TASK REQUIREMENTS:
Repeat the data in full and exactly. Leave the pictures out.

GIVEN MATERIAL:
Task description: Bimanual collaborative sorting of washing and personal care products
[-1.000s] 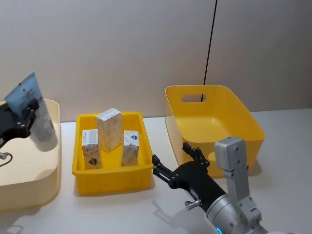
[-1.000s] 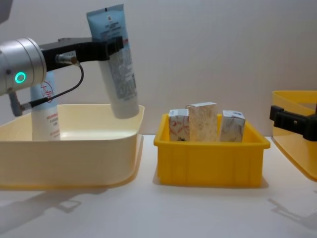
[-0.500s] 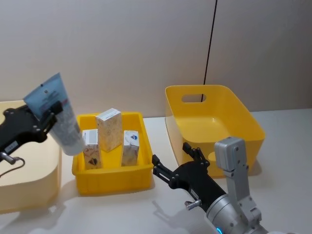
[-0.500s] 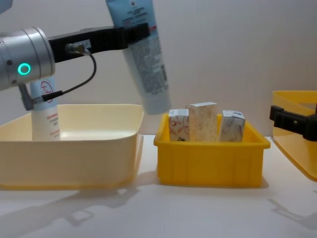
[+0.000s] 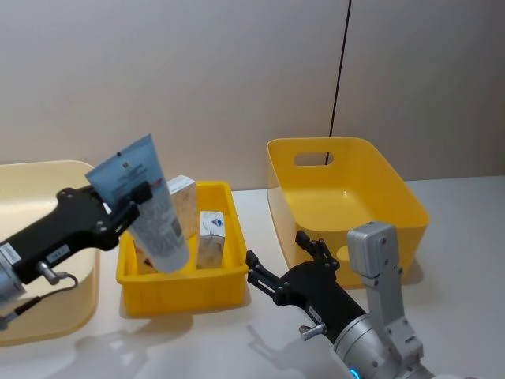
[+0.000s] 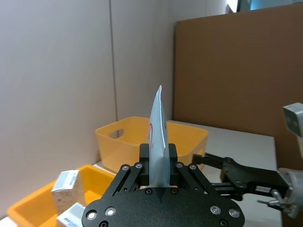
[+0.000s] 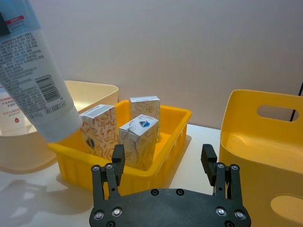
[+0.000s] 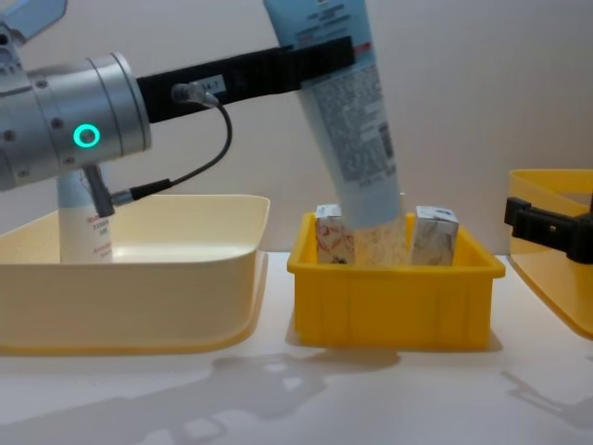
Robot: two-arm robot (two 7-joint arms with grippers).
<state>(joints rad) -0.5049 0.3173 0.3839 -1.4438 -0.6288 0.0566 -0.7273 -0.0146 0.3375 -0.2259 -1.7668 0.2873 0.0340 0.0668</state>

COMPLETED EXERCISE:
Task description: Bimanual collaborative sorting of washing and personal care products
[-1.000s] 
[-1.000s] 
[-0.500s] 
[-0.500s] 
[+0.000s] 
[+0.000s] 
[+0.000s] 
[+0.000s] 
Robot: two-arm robot (two 7-joint arms with grippers).
<state>(joints rad) -0.5049 0.3173 0.3839 -1.4438 -0.6288 0.0566 -0.7273 -0.0146 0.3375 -0.2259 -1.7668 0.2873 0.0340 0.0668</state>

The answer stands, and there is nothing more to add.